'Manhãs de Setembro' consegue ser previsível e original ao mesmo tempo
Primeira série brasileira com protagonista trans está na Amazon Prime Video
De uma hora para a outra, um adulto se vê obrigado a cuidar de uma criança. A princípio renitente, aos poucos ele vai se deixando encantar. No final, os dois formam um laço inquebrantável.
Essa premissa manjada já rendeu ótimos filmes. De bate-pronto, vêm à cabeça títulos como o americano “Gloria” (1980), o brasileiro “Central do Brasil” (1998) ou o tcheco “Kolya”, vencedor do Oscar de filme estrangeiro de 1996.
Também já foi explorada em longas de temática LGBTQIA+. Como a comédia espanhola “Filhote” (2004), em que um integrante da comunidade dos “ursos” (homens gays gordos e peludos) abdica de sua vida agitadíssima porque sua irmã foi presa na Índia e seu sobrinho não tem com quem morar.

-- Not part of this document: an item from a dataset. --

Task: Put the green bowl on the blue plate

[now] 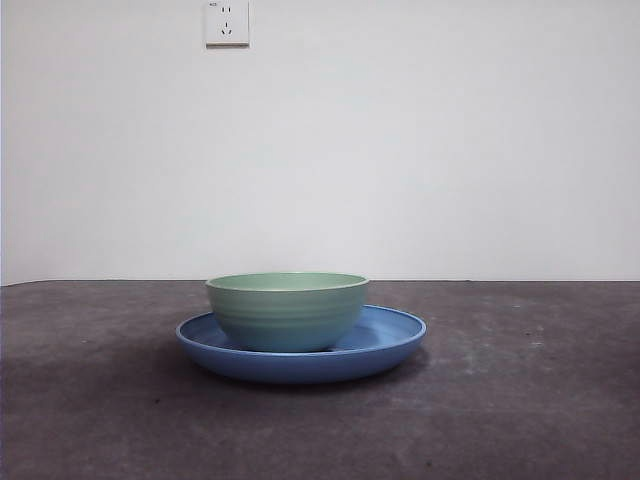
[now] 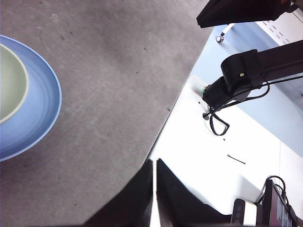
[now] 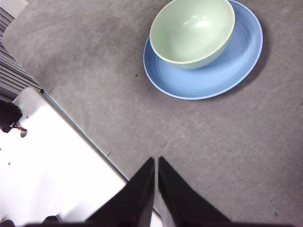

O exemplo mais recente dessa estirpe é a série brasileira “Manhãs de Setembro”, recém-chegada à plataforma Amazon Prime Video. Mas há um ingrediente novo que eu não me lembro de ter sido usado antes: a protagonista é uma mulher trans que de repente descobre que tem um filho.
Os cinco episódios da primeira temporada foram escritos por Alice Marcone (uma mulher trans), Carla Meirelles, Josefina Trotta e Marcelo Montenegro, a partir de uma ideia de Miguel de Almeida, e dirigidos por Luís Pinheiro e Dainara Toffoli.
Apesar da ação se passar em São Paulo, muitas externas foram gravadas em Montevidéu. Por causa da pandemia, a Amazon transferiu muitas de suas produções latino-americanas para a capital do Uruguai, considerada mais segura.
A cantora Liniker, em seu primeiro papel dramático, vive a motogirl Cassandra, que à noite costuma cantar sucessos de Vanusa em uma boate de travestis. Vanusa, aliás, é uma espécie de anjo da guarda da personagem.
Sempre que está angustiada, Cassandra ouve em sua cabeça conselhos de sua musa (proferidos, na verdade, pela atriz Elisa Lucinda).
Mas, quando a série começa, Cassandra tem razões para estar feliz. Ela finalmente conseguiu alugar um apartamento, o trabalho vai bem e o namoro com um garçom, melhor ainda, apesar do rapaz ser casado.
Essa harmonia é quebrada com a súbita chegada de Leide, um namorico da época em que Cassandra ainda se identificava como homem. Leide aparece com Gersinho, que ela diz ser filho de Cassandra. Os dois precisam de toda a ajuda possível: dormem num carro quebrado, estacionado debaixo de um viaduto, e falta dinheiro para tudo.
A reação de Cassandra é péssima. Não quer ser pai, nunca quis ser pai e não é justo ser pai justamente no instante em que sua vida como mulher parece decolar. Ela até deixa que mãe e filho durmam alguns dias em seu apartamento, mas quer que eles desapareçam o quanto antes.
Sabemos que, em algum momento, Cassandra irá ceder e assumir esse garoto como seu. Mas os roteiristas, na tentativa de adiar ao máximo este desfecho, acabam tornando a protagonista pouco empática. É especialmente desagradável a cena em que ela se recusa a comprar uma escova de dentes nova para Gersinho por achá-la cara demais.
A repetição insistente de que Cassandra é uma mulher trans que sofreu muito e superou mil obstáculos para, finalmente, começar a ter uma vida melhor, não serve como desculpa para o egoísmo da personagem. O filho é dela, a responsabilidade também, e não há exceção na lei para pais travestis ou transexuais.
Felizmente, isso não chega a comprometer “Manhãs de Setembro”. Muito graças ao elenco: Liniker se sai bastante bem neste primeiro grande desafio como atriz, e Karine Teles, que faz Leide, está excepcional como de costume –uma contradição em termos, mas que serve direitinho para ela. O ator mirim Gustavo Coelho, intérprete de Gersinho, é uma revelação.
Original e previsível ao mesmo tempo, “Manhãs de Setembro” já tem uma segunda temporada confirmada. E merecida, pois se trata de um dos lançamentos nacionais mais interessantes de 2021.